What the task asks
Through the last line of the material below, starting at the line with "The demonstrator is", return every line exactly and only those.

☆ ☆ ☆

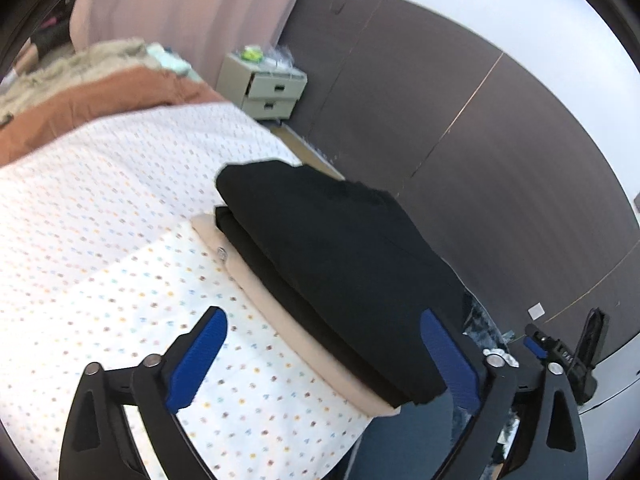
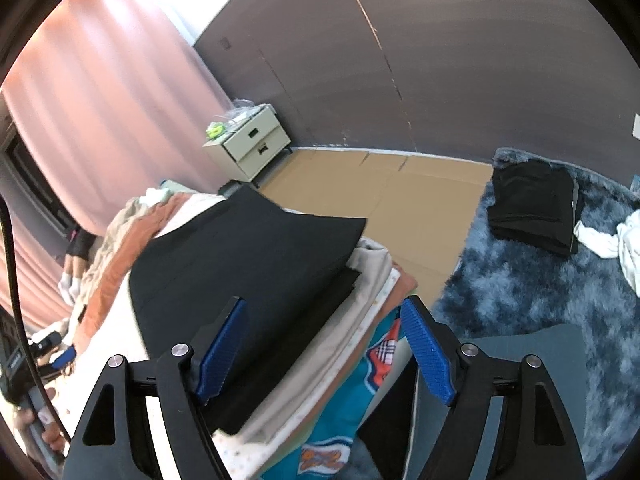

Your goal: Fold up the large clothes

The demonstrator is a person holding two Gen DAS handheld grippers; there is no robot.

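Black folded garment point(image 1: 340, 248) lies atop beige folded piece point(image 1: 304, 344), stack at bed point(image 1: 120, 208) corner, edge near overhang. Left gripper point(image 1: 324, 360) jaws spread, nothing pinched; right gripper point(image 2: 324, 348) jaws spread, empty, just above stack. Risk: stray jaw snags top layer, undoes fold, tips stack onto blue rug point(image 2: 520, 300).

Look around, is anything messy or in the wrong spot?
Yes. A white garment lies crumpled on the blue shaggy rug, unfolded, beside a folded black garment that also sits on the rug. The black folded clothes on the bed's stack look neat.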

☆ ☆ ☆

Response area
The demonstrator is a person holding two Gen DAS handheld grippers; there is no robot.

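Black folded garment point(image 1: 340, 248) lies atop beige folded piece point(image 1: 304, 344), stack at bed point(image 1: 120, 208) corner, edge near overhang. Left gripper point(image 1: 324, 360) jaws spread, nothing pinched; right gripper point(image 2: 324, 348) jaws spread, empty, just above stack. Risk: stray jaw snags top layer, undoes fold, tips stack onto blue rug point(image 2: 520, 300).

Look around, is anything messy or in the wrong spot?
Yes. A white garment lies crumpled on the blue shaggy rug, unfolded, beside a folded black garment that also sits on the rug. The black folded clothes on the bed's stack look neat.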

That completes the response.